- Born: 25 August 1932 Voronezh Oblast, RSFSR, USSR
- Died: 11 December 2005 (aged 73) Kiev, Ukraine
- Allegiance: Soviet Union
- Branch: Soviet Air Force
- Service years: 1952–1985
- Rank: Colonel
- Awards: Order of the Red Star

= Anatoly Kartashov (cosmonaut) =

Soviet astronaut (1932–2005)

Anatoly Yakovlevich Kartashov (Анато́лий Я́ковлевич Карташо́в; 25 August 1932 11 December 2005) was a cosmonaut in the Soviet Vostok program.

== Early life and personal life ==
Anatoly Yakovlevich Kartashov was born to Yerfrosinya Timofeyevna and Yakov Prokofyevich Kartashov on August 25, 1932. Kartashov was born in the village of Pervoye Sadovoye in the Sadovoye district. He married and had two daughters with Yuliya Sergeyevna. Kartashov's first daughter Ludmila was born in 1960 and his second daughter Svetlana was born in 1967.

==Education and career==
Kartashov would be unable to complete his secondary education until 1948 due to the war conflict in their region. Following the completion of his secondary schooling he studied at Voronezh Aviation College. Kartashov completed his education at Voronezh Aviation College in 1952 and was subsequently called into the military. He continued his education at Chuguyev Higher Air Force School and in 1954 achieved the rank of lieutenant. In the same year Kartashov would go on to become a fighter pilot. On February 19, 1957 Kartashov was awarded the rank of senior lieutenant and earned the position as chief pilot within the 722nd Fighter Aviation Regiment. He was also a parachuting instructor and logged the most jumps for any of the first men who were selected as cosmonauts.

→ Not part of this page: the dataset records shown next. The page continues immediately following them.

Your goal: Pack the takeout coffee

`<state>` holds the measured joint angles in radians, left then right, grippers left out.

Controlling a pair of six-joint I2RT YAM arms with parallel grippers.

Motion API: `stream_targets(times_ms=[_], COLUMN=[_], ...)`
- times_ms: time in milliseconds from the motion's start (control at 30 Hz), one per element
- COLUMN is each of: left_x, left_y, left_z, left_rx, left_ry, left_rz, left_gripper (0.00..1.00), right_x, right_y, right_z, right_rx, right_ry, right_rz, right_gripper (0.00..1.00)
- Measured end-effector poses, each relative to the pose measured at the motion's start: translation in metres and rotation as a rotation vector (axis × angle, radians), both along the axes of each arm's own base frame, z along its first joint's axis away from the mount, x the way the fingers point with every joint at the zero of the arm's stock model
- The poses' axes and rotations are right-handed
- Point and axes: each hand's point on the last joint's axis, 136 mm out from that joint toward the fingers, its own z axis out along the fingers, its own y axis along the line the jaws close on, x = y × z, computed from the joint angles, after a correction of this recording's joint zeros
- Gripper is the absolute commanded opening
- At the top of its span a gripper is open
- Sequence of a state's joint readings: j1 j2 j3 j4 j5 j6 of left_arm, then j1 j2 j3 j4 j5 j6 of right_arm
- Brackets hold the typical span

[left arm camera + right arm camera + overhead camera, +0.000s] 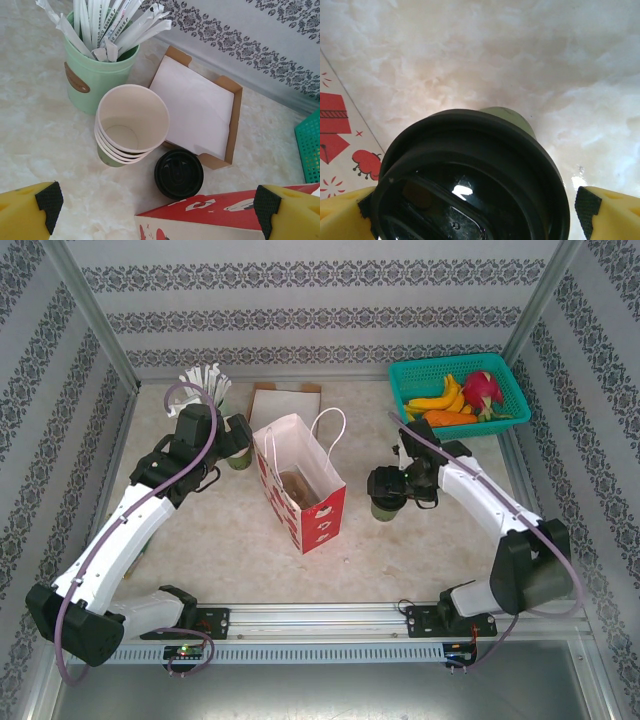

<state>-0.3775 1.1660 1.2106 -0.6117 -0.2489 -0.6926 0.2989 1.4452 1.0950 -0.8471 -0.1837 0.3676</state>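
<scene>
One takeout coffee (470,175) stands upright on the pale marble-patterned table (520,50), just right of the red-and-white paper bag (300,490). It is a small paper cup with an olive-green body and a glossy round black plastic lid with a raised rim. The right gripper (475,212) straddles it, jaws apart; the left gripper (157,202) is spread too, holding nothing.

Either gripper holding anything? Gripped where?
Nothing held. Right gripper stands open astride the takeout coffee at lid height; left gripper open, empty.
</scene>
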Motion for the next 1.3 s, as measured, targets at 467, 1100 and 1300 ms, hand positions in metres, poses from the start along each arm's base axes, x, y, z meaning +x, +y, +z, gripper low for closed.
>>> stream_targets(times_ms=[467,1100,1300], left_x=[-0.004,-0.004,-0.004], left_y=[0.006,0.006,0.006], left_z=[-0.008,-0.011,-0.011], left_rx=[0.028,0.033,0.034], left_ry=[0.011,0.017,0.018], left_rz=[0.015,0.013,0.013], left_gripper=[1.00,1.00,1.00], right_x=[-0.005,-0.006,-0.010], right_y=[0.007,0.004,0.004], right_z=[0.006,-0.010,-0.015], right_rx=[-0.010,-0.143,-0.161], right_ry=[0.126,0.185,0.223], right_rz=[-0.003,0.029,0.038], right_gripper=[0.98,0.98,0.98])
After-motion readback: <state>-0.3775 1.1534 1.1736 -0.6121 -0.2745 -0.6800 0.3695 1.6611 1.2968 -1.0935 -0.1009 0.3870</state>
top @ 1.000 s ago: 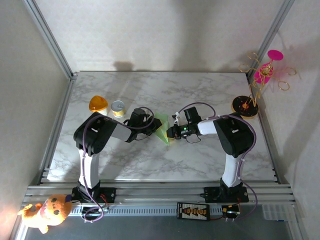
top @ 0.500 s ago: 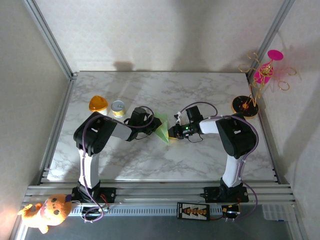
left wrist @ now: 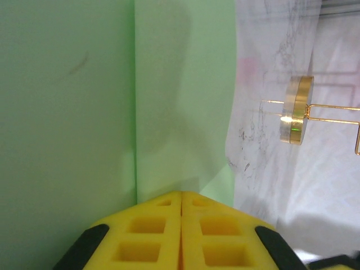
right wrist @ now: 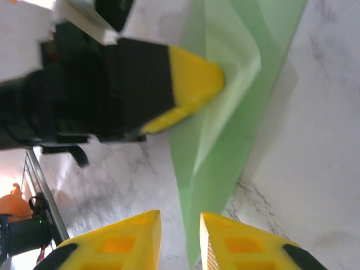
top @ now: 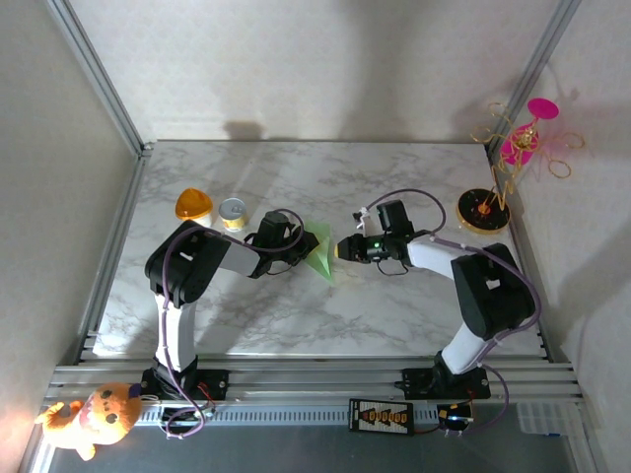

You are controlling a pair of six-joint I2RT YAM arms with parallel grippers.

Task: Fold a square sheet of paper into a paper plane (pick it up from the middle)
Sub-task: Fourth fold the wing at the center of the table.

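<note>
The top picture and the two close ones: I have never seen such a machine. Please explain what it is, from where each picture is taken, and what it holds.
This is a robot with two arms bolted at the near edge of a marble table. The wide picture looks down from above and behind the arms. The two close pictures come from a small camera on each wrist, so the yellow shapes at the bottom are that arm's own fingers.

In the middle is a folded green paper. The left arm's fingers are shut on it. The right arm's fingers stand slightly apart at its pointed tip, not gripping.

Also there: an orange-lidded cup, a small tin, and a pink-and-gold ornament stand.
</note>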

Anatoly Kartashov, though qualified, was never selected to go into space for health reasons. Kartashov had initially been trained to be selected as a cosmonaut to go in one of the Vostok missions. It is reported that Yuri Gagarin, one of the men who would be selected for a Vostok mission, thought that Kartashov was one of the best men in training.